▸ Your assignment
Beginning at the line that contains "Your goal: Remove" and finishing at the line that contains "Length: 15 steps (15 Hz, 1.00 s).", output the data below exactly. Include both end lines and no pictures.

▸ Provided material
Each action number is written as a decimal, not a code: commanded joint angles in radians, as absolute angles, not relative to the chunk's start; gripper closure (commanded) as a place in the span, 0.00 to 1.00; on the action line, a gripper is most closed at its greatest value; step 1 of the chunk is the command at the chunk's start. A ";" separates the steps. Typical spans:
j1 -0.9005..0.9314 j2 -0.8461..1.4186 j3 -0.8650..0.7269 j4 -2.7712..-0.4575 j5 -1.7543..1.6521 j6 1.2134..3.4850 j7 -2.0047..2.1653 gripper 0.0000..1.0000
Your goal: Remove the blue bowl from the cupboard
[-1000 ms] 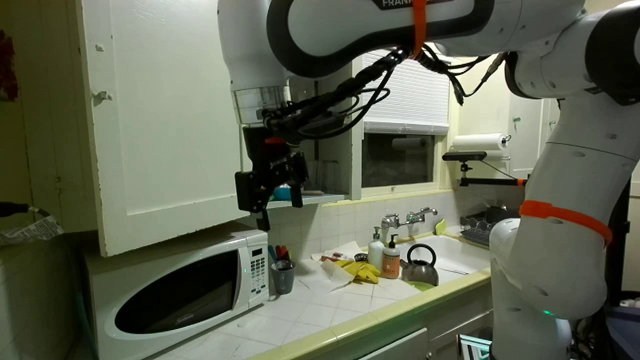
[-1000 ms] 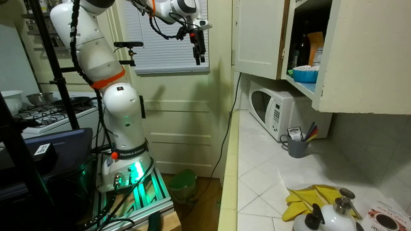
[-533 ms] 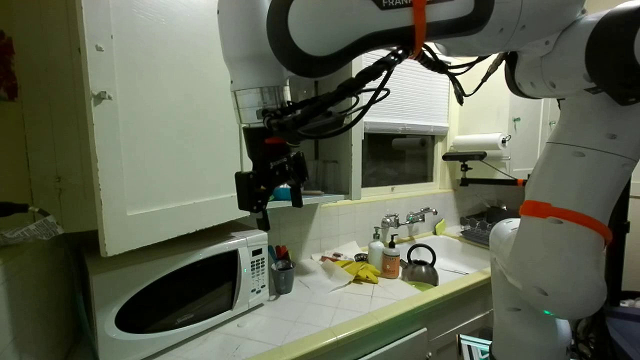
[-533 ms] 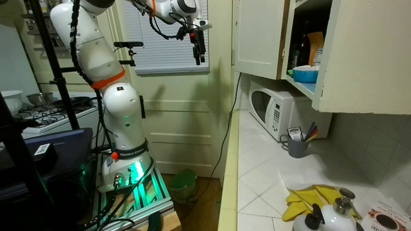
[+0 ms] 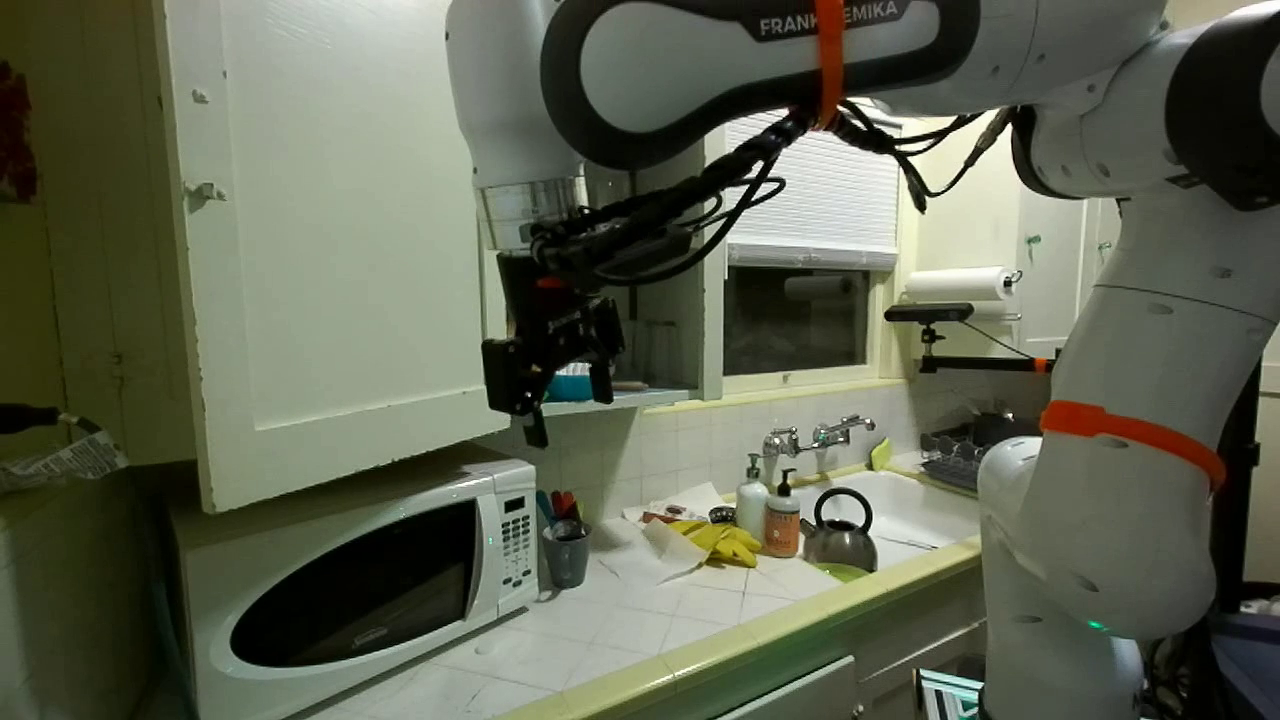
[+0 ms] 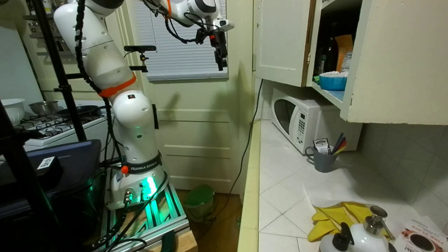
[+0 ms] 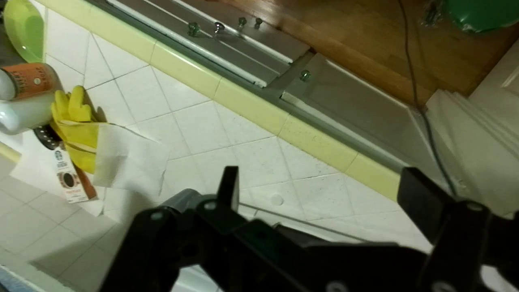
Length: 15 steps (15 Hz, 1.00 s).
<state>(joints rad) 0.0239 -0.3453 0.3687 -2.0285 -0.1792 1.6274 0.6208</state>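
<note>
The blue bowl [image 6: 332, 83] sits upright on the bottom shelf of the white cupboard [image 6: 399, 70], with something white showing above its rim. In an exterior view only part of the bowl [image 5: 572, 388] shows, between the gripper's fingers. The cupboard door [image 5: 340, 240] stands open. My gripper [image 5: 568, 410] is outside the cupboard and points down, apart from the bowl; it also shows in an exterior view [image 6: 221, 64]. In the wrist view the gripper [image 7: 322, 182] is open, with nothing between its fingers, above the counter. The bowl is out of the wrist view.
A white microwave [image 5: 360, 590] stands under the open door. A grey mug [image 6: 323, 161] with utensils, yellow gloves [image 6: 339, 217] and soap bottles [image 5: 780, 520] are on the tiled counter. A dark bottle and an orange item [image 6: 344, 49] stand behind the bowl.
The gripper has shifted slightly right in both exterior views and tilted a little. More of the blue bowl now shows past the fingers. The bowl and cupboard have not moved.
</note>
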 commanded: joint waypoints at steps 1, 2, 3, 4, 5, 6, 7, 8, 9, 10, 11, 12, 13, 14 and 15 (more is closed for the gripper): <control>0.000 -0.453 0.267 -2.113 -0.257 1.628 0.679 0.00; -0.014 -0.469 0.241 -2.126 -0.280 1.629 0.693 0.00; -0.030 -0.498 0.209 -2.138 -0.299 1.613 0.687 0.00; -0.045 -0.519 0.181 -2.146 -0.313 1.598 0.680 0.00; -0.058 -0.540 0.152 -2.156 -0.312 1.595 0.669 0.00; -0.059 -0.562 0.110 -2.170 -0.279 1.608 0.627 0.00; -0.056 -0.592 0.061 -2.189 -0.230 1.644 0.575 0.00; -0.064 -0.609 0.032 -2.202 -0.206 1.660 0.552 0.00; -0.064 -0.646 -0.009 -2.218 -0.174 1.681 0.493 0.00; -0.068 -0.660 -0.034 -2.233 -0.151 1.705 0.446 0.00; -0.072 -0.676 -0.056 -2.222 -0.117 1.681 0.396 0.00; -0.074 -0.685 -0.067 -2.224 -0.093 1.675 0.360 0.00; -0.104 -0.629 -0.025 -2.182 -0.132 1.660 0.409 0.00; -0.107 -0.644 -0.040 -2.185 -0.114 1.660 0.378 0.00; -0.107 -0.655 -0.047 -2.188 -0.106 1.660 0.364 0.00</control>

▸ Written solution
Your goal: Remove the blue bowl from the cupboard
[-1000 ms] 
[-1000 ms] 
[-533 ms] 
[-533 ms] 
[+0 ms] 
[+0 ms] 
[+0 ms] 
Length: 15 steps (15 Hz, 1.00 s).

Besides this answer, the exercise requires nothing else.